- Required work: From the data that follows, copy every line with the string "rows".

BEGIN Recorded information

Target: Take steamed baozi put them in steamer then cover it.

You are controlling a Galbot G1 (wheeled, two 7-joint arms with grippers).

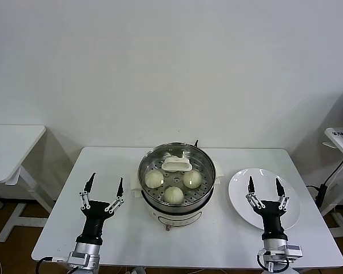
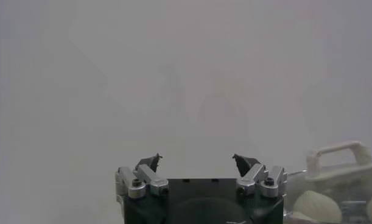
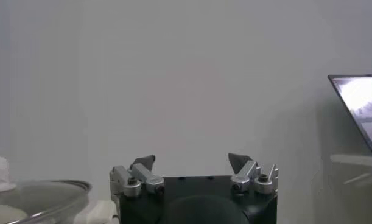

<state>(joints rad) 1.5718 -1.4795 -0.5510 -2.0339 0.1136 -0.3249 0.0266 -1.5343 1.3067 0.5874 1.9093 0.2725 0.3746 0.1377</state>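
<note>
Left gripper over the table's left part, fingers spread wide, holding nothing, touching nothing; well clear of the steamer. Same spread in left wrist view.

Steamer at table centre, glass lid on it, white lid handle toward the back. Three steamed baozi visible through the lid on the perforated tray; a fourth cannot be made out.

White plate to the right of the steamer. Right gripper above the plate, fingers wide apart, empty.

No legible writing or brand marks.
</note>
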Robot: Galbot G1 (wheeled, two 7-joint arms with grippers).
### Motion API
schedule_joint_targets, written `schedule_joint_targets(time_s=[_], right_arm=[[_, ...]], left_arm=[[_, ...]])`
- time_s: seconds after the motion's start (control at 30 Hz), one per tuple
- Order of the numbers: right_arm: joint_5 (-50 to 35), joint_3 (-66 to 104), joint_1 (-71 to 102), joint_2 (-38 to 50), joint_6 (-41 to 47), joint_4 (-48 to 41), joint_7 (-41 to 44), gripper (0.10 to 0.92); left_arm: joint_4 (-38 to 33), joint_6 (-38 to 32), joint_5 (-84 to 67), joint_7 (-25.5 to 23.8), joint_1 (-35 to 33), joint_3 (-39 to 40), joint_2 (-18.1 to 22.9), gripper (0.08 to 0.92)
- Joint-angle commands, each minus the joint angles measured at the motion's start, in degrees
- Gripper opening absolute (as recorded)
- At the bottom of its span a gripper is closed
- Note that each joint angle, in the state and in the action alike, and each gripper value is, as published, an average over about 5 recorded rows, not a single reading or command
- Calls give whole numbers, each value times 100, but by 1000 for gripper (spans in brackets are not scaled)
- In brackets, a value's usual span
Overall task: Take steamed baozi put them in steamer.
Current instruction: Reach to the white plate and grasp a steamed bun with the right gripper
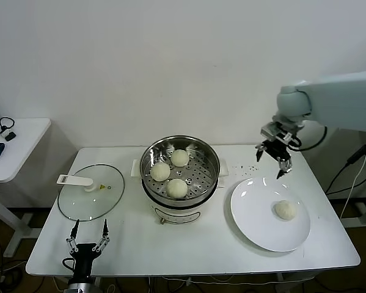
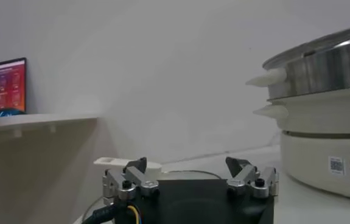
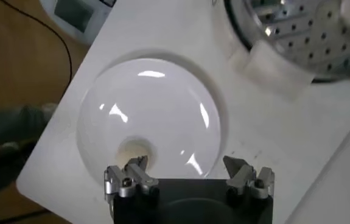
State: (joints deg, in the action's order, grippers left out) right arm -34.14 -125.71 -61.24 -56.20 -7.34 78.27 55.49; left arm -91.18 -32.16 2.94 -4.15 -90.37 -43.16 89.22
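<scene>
The right gripper (image 1: 274,160) hangs in the air with its jaws spread wide and nothing in them. Just below it sits the plate (image 1: 250,213) with one baozi (image 1: 285,210) on it. The steamer (image 1: 179,174) stands off to its side on the tabletop (image 1: 170,250), with three buns (image 1: 170,173) inside. The left gripper (image 1: 89,230) waits low near the lid (image 1: 91,191), jaws spread and holding nothing.

A glass lid (image 1: 90,192) (white handle uppermost) and a white plate (image 1: 256,213) are seen lying on the white table (image 1: 170,244).
</scene>
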Motion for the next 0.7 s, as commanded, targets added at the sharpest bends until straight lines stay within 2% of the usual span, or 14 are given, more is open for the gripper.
schedule_joint_targets(time_s=[0.03,0.33,0.7], right_arm=[[353,41,732,1311,959,62,-237,823],[846,894,1698,1886,1167,-217,-496,823],[1225,1940,2858,2024,1245,-690,-714,823]], left_arm=[[26,-10,11,0,-16,-9,2,823],[28,-13,19,2,-31,-22,4,823],[30,-12,48,2,-55,-28,24,823]])
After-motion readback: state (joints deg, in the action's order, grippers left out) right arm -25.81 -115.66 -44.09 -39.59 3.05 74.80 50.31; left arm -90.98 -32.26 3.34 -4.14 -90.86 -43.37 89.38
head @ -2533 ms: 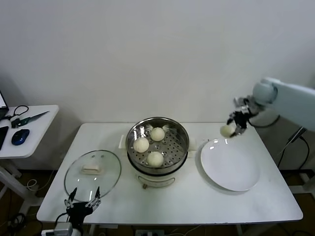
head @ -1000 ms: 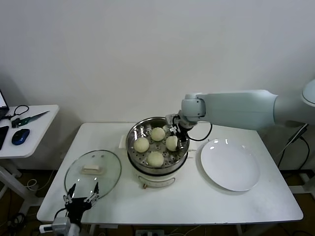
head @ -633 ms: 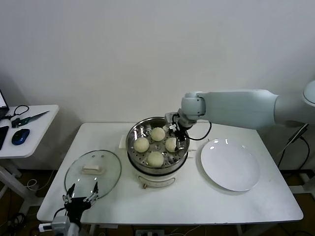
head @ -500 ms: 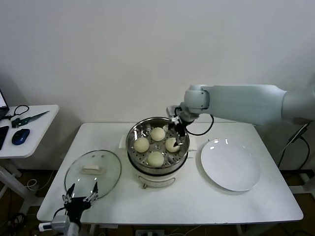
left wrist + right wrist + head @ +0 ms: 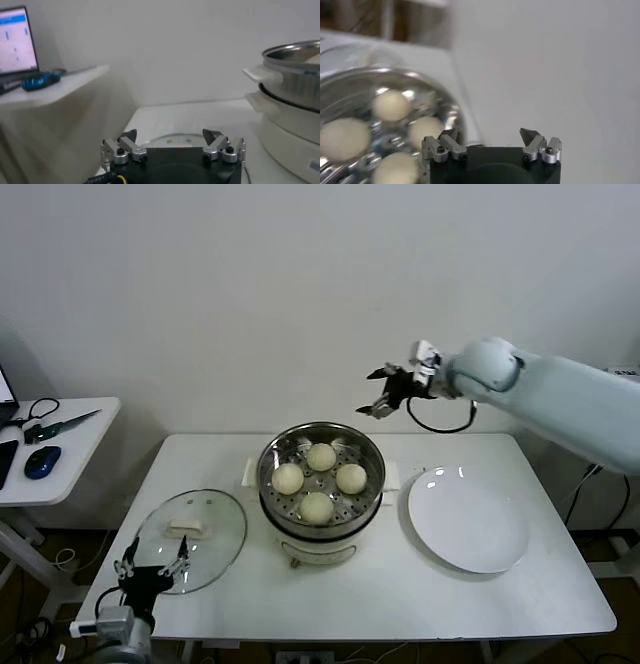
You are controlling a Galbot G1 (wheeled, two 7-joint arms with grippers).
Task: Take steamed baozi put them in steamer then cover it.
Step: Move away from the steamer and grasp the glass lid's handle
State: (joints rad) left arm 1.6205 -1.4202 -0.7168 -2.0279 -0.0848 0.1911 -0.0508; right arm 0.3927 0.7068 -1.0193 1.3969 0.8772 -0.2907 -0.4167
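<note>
Several cream-white baozi [image 5: 318, 479] lie in the shiny steel steamer [image 5: 372, 452] on its cream pot base at the table's middle; they also show in the right wrist view [image 5: 390, 105]. My right gripper [image 5: 382, 402] is open and empty, raised above and behind the steamer's right rim. The glass cover [image 5: 190, 534] with its white handle lies flat on the table to the left of the steamer. My left gripper [image 5: 150, 569] is open and empty, low at the table's front left edge, just in front of the cover. The steamer's side [image 5: 295, 75] shows in the left wrist view.
A flat white plate [image 5: 467, 519] lies bare on the table to the right of the steamer. A small side table [image 5: 60, 446] with a mouse and scissors stands at the far left. A wall runs close behind the table.
My right gripper let go of the last baozi in the steamer, opened, and rose up and back to the right. My left gripper shifted slightly left at the front edge.
</note>
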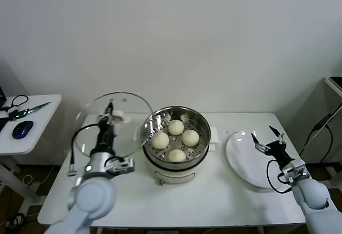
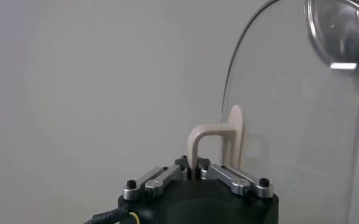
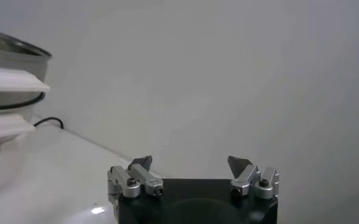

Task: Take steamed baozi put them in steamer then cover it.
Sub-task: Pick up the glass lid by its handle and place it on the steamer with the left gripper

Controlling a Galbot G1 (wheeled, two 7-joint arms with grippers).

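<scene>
Glass lid [image 1: 115,122], stiff, slick and breakable, hangs left of the steamer [image 1: 175,138] holding four baozi [image 1: 177,140], its handle [image 2: 213,143] pinched by the left hand [image 2: 193,172]; right hand [image 1: 268,139] spread over the plate [image 1: 240,162].

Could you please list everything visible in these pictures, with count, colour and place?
steamed baozi: four, cream-white, inside the steamer basket.
steamer: one, shiny steel basket on a white pot base, table centre.
glass lid: one, clear with a cream handle, held tilted in the air left of the steamer.
plate: one, white, bare, on the table's right side.
table: one, white, under it all.
side desk: one, white, far left, carrying a blue mouse and scissors.
left tool: one, black and silver, shut on the lid's handle.
right tool: one, black and silver, open, over the plate.
</scene>
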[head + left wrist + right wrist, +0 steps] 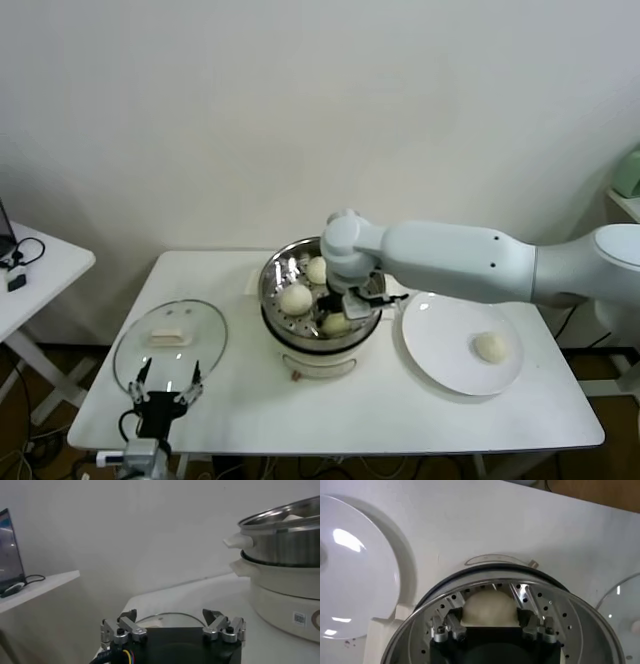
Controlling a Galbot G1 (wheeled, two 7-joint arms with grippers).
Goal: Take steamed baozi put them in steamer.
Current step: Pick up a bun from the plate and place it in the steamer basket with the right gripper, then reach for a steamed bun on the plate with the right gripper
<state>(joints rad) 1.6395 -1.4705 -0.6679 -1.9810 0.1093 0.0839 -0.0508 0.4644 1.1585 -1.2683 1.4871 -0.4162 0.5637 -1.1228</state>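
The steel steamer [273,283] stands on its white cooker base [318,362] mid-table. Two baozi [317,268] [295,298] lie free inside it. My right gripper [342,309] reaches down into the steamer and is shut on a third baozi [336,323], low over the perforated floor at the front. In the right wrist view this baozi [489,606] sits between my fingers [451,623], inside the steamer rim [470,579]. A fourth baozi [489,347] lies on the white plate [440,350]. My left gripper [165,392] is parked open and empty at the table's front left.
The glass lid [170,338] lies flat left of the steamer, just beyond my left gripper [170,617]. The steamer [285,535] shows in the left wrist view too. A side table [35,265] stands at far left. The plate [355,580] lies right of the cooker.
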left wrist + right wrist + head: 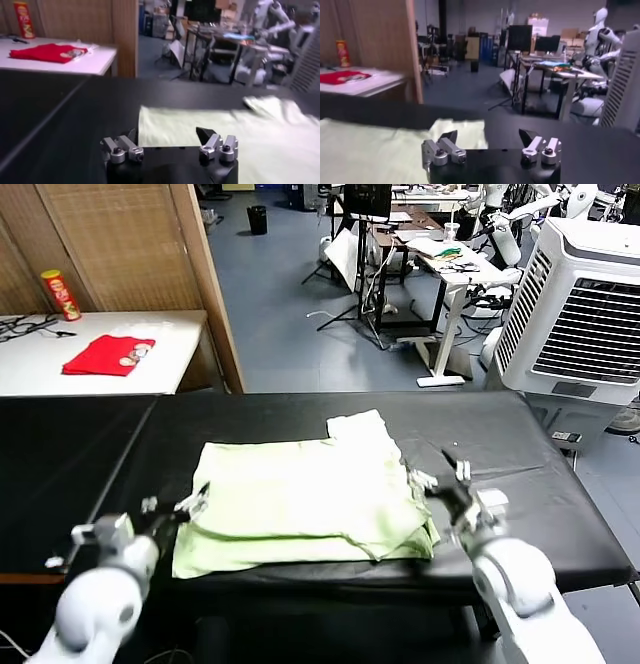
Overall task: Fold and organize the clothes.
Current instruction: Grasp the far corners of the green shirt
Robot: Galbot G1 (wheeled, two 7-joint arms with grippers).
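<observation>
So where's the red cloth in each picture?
Head view: the red cloth lies on the white table at upper left, beyond the black table.
Left wrist view: the red cloth is at upper left, on the same white table.
Right wrist view: the red cloth is a thin strip at far left.
Shared landmark: the red-and-yellow can standing behind it.

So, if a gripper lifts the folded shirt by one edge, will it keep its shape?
Probably not. The shirt lies in soft, uneven layers, so it would likely droop and unfold. It looks thin, so probably light. On the smooth black table a push may slide or bunch it.
</observation>
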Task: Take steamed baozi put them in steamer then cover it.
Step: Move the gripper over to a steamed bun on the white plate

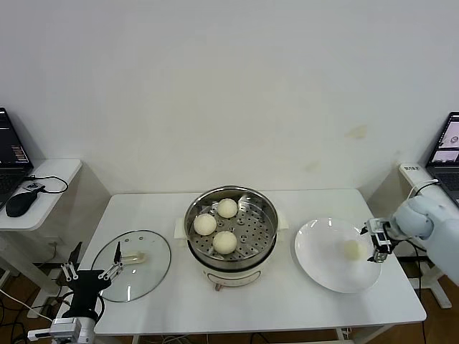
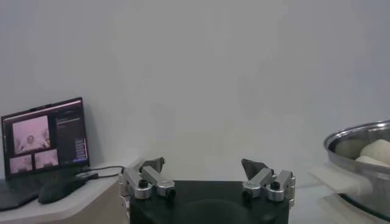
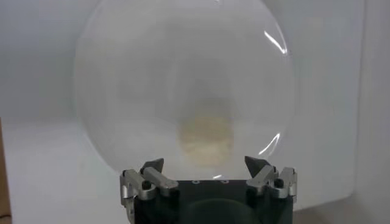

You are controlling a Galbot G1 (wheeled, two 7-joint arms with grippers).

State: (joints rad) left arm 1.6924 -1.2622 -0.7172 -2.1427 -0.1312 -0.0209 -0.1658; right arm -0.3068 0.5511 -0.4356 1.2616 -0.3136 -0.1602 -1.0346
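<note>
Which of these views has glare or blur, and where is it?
Head view: even light, sharp, soft reflections on the glass lid and steamer rim. Left wrist view: the steamer at the frame edge looks soft; the laptop screen glows. Right wrist view: the plate and the baozi on it are blurred, with bright glints on the plate's rim; the right gripper is sharp.

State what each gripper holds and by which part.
Nothing. The right gripper is open beside the plate's last baozi; the left gripper is open, empty.

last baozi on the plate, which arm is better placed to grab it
Right. The right gripper hangs open at the white plate's edge, beside the baozi. The left gripper sits across the table by the glass lid.
</note>
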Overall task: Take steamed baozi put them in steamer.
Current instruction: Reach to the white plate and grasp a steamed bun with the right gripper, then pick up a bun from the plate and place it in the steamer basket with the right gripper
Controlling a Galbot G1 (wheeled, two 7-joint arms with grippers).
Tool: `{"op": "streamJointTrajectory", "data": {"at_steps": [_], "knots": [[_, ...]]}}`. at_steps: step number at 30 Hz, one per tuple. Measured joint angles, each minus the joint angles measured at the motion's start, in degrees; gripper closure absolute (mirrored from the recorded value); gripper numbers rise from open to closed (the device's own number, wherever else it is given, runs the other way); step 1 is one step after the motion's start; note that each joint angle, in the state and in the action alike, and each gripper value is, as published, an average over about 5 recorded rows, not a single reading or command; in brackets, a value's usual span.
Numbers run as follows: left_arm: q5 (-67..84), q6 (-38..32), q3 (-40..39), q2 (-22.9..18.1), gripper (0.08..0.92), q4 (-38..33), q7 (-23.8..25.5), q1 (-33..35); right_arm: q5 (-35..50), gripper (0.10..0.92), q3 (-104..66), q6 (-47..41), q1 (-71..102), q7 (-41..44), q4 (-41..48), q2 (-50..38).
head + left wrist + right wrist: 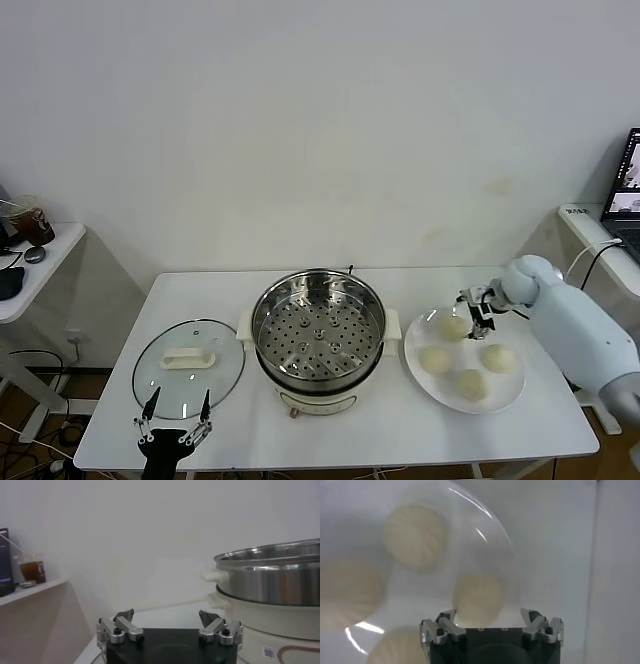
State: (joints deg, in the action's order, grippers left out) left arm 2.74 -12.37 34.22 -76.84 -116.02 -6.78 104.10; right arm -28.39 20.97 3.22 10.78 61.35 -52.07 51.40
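Note:
Several cream-white baozi lie on a flat white plate (430,372) at the right: one at the back (454,325), one at the left (435,358), one at the right (497,357), one at the front (471,384). The shiny steamer (318,327) stands empty at the table's middle, its perforated tray bare. My right gripper (476,310) hovers open above the back baozi (477,597), which shows ahead of its spread fingertips, offset toward one of them, not touched. My left gripper (176,415) is open and empty at the table's front left edge, by the glass lid (188,368).
The glass lid with a white handle lies flat left of the steamer. The steamer's wall and handle (270,587) stand close beside the left gripper (167,618). A side desk (30,270) with a drink stands at far left; a laptop (625,195) at far right.

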Motion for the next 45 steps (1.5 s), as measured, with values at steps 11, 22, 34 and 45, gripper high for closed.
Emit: {"op": "streamJointTrajectory", "data": {"at_steps": [11, 22, 34, 45], "knots": [[0.00, -0.05, 0.03, -0.16, 0.177, -0.33, 0.01, 0.02, 0.62, 0.361, 2.97, -1.18, -1.07, 0.51, 0.79, 1.02], [0.00, -0.25, 0.14, -0.40, 0.177, -0.82, -0.01, 0.40, 2.10, 0.487, 5.19, -1.20, -2.23, 1.38, 0.23, 0.60], [0.06, -0.27, -0.15, -0.34, 0.177, -1.39, 0.00, 0.57, 6.68, 0.491, 9.18, -0.76, -5.70, 3.35, -4.24, -3.25], [0.55, -0.29, -0.29, 0.28, 0.177, -2.52, 0.05, 0.92, 18.34, 0.491, 18.24, -0.51, -17.61, 5.86, -14.62, -10.06]]}}
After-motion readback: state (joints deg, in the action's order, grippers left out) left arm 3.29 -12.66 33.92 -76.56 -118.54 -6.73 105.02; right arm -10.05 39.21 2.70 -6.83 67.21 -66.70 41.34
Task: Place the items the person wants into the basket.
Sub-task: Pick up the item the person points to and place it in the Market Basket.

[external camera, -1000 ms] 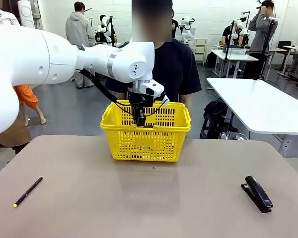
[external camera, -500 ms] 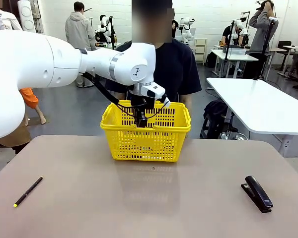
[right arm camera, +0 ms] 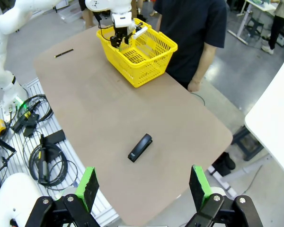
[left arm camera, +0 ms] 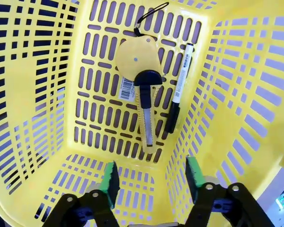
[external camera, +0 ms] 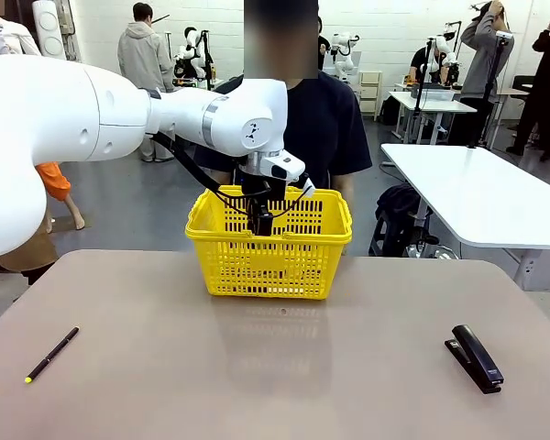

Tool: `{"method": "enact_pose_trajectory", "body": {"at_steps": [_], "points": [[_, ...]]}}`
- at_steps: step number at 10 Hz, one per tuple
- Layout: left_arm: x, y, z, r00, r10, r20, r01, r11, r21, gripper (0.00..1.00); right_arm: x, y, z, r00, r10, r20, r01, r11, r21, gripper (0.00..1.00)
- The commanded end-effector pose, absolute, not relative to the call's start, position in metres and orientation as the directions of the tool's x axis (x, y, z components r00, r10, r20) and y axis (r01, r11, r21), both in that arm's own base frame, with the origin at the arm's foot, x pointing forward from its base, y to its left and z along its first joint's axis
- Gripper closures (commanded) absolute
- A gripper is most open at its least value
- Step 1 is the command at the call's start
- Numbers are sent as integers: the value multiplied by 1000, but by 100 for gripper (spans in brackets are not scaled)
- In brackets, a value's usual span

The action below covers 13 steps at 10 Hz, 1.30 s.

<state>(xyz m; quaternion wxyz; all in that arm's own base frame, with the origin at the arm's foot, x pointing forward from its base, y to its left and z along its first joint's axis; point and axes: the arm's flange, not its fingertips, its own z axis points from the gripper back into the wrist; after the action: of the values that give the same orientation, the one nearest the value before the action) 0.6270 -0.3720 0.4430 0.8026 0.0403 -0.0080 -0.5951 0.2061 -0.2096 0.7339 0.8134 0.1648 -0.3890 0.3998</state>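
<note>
The yellow basket (external camera: 284, 261) stands at the table's far middle, in front of the person (external camera: 325, 124) in the navy T-shirt. My left gripper (external camera: 259, 223) hangs open just inside its rim. In the left wrist view the basket floor (left arm camera: 94, 113) holds the round yellow tape measure (left arm camera: 132, 57), the yellow-and-black utility knife (left arm camera: 147, 120) and the black marker (left arm camera: 179, 90), all lying side by side below my open, empty left gripper (left arm camera: 151, 177). My right gripper (right arm camera: 143, 189) is open high above the table's near right side, far from the basket (right arm camera: 146, 59).
A thin black pen with a yellow tip (external camera: 52, 354) lies near the front left of the table. A black stapler (external camera: 477, 357) lies at the front right. The brown tabletop (external camera: 275, 367) between them is free. A white table (external camera: 477, 192) stands beyond to the right.
My left gripper has risen very slightly at the basket's rim and stays open. The items in the basket, the pen and the stapler have not moved.
</note>
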Motion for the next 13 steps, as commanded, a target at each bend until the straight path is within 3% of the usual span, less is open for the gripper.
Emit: {"method": "enact_pose_trajectory", "body": {"at_steps": [1, 8, 11, 13], "points": [[633, -375, 449, 262, -964, -40, 963, 259, 69, 0, 207, -209, 734, 371, 517, 771, -786, 617, -35, 0], [628, -373, 460, 284, -958, -30, 957, 281, 65, 0, 207, -209, 734, 371, 517, 771, -786, 617, -35, 0], [593, -336, 517, 355, -929, 107, 907, 369, 202, 0, 207, -209, 734, 371, 517, 771, -786, 617, -35, 0], [549, -319, 553, 439, -886, 153, 860, 463, 214, 0, 207, -209, 734, 371, 517, 771, -786, 617, -35, 0]]}}
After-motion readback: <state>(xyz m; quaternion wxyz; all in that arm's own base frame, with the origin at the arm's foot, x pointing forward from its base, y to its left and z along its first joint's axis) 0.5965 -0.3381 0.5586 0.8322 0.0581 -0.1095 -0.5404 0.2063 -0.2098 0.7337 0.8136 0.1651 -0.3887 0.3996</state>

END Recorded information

- Answer to this problem:
- Note that each joint angle, in the state and in the action alike, and each gripper value is, as published, an average over about 5 recorded rows, not a single reading or command
Tool: `{"op": "streamJointTrajectory", "data": {"at_steps": [_], "knots": [[_, ...]]}}`. at_steps: step number at 30 Hz, one per tuple. Measured joint angles, each minus the joint angles measured at the motion's start, in degrees; gripper closure absolute (mirrored from the recorded value); gripper numbers rise from open to closed (the device's own number, wherever else it is given, runs the other way); step 1 is one step after the motion's start; note that each joint angle, in the state and in the action alike, and each gripper value is, as published, an average over about 5 recorded rows, not a single reading or command; in brackets, a value's usual span.

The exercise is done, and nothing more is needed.